* _WORK TO BE COMPLETED_: Once a line is found to contain "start", copy it out of the listing.

......

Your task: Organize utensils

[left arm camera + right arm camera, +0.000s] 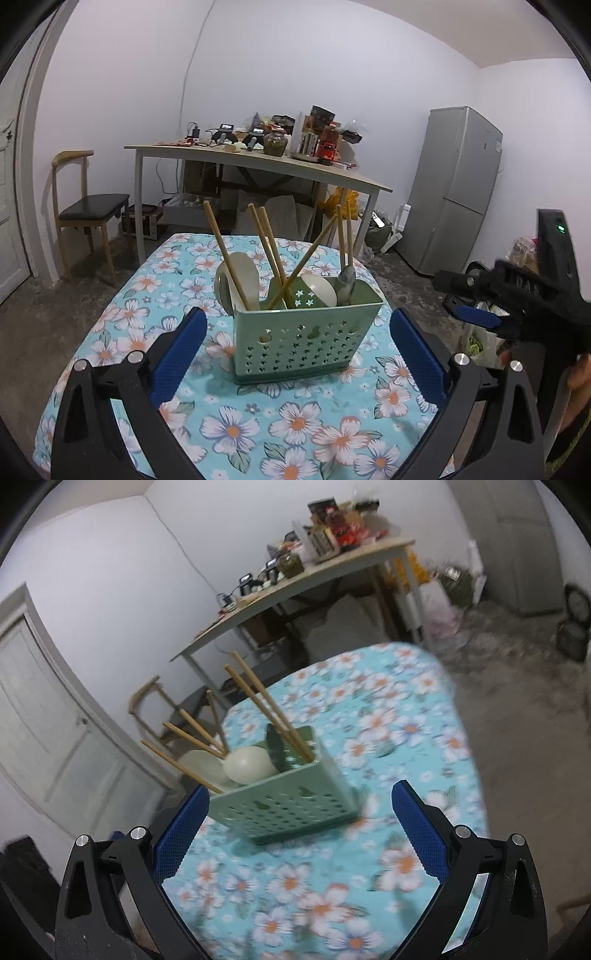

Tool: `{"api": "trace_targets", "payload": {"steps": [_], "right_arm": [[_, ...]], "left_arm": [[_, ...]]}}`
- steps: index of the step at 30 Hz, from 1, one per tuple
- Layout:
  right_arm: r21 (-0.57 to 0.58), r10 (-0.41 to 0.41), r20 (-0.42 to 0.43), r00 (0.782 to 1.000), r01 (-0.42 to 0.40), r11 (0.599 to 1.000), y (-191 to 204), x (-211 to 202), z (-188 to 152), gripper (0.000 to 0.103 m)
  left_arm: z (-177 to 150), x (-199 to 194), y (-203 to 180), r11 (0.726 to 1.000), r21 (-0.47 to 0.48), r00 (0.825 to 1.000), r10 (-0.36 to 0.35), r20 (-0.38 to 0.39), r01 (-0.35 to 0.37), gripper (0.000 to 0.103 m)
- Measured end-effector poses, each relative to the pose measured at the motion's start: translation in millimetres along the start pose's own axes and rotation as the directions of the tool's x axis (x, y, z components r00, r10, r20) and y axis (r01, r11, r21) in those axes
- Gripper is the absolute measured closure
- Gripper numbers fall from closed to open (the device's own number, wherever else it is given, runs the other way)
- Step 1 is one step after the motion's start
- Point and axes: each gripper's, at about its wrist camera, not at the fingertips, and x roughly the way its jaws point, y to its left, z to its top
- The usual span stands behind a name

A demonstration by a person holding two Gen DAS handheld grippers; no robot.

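A pale green perforated utensil basket point(303, 338) point(284, 805) stands on the floral tablecloth point(240, 424) point(388, 746). In it are several wooden chopsticks point(225, 254) point(266, 705), cream spoons point(242, 280) point(249, 764) and a dark green spoon point(347, 282) point(275, 747). My left gripper point(297, 334) is open, its blue pads point(181, 354) wide to either side of the basket, apart from it. My right gripper point(299, 812) is also open and empty, with its left pad point(181, 830) close by the basket's corner. The right gripper point(480, 314) also shows at the right edge of the left wrist view, held by a hand.
Beyond the table stands a cluttered wooden desk point(258, 162) point(295, 590), a wooden chair point(85, 214) point(159, 705) on the left, a grey fridge point(454, 188) on the right and a white door point(48, 709). Bags and boxes lie on the concrete floor point(517, 664).
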Motion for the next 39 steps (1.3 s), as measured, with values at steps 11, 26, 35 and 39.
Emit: {"api": "trace_targets", "payload": {"steps": [11, 26, 35, 39], "right_arm": [[-0.24, -0.285, 0.157, 0.946, 0.316, 0.918, 13, -23, -61, 0.008], [-0.324, -0.34, 0.165, 0.926, 0.377, 0.868, 16, -17, -81, 0.008], [-0.309, -0.363, 0.139, 0.921, 0.389, 0.868, 8, -15, -81, 0.008], [-0.299, -0.363, 0.127, 0.923, 0.385, 0.873, 6, -14, -81, 0.008]], "left_arm": [[-28, 8, -21, 0.975, 0.104, 0.971, 0.207, -0.117, -0.195, 0.006], [-30, 14, -8, 0.937, 0.062, 0.921, 0.35, -0.17, -0.344, 0.006], [-35, 24, -15, 0.946, 0.09, 0.921, 0.324, -0.217, -0.312, 0.006], [-37, 28, -19, 0.949, 0.096, 0.92, 0.313, -0.235, -0.299, 0.006]]}}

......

* _REPLY TO THE EXERCISE_:
- Measured end-effector poses, each relative to the pose measured at the motion's start: translation in millimetres along the start pose's own axes and rotation as the directions of the tool's x axis (x, y, z components r00, r10, r20) and y axis (r01, r11, r21) in those axes
- Step 1 is one step after the motion's start

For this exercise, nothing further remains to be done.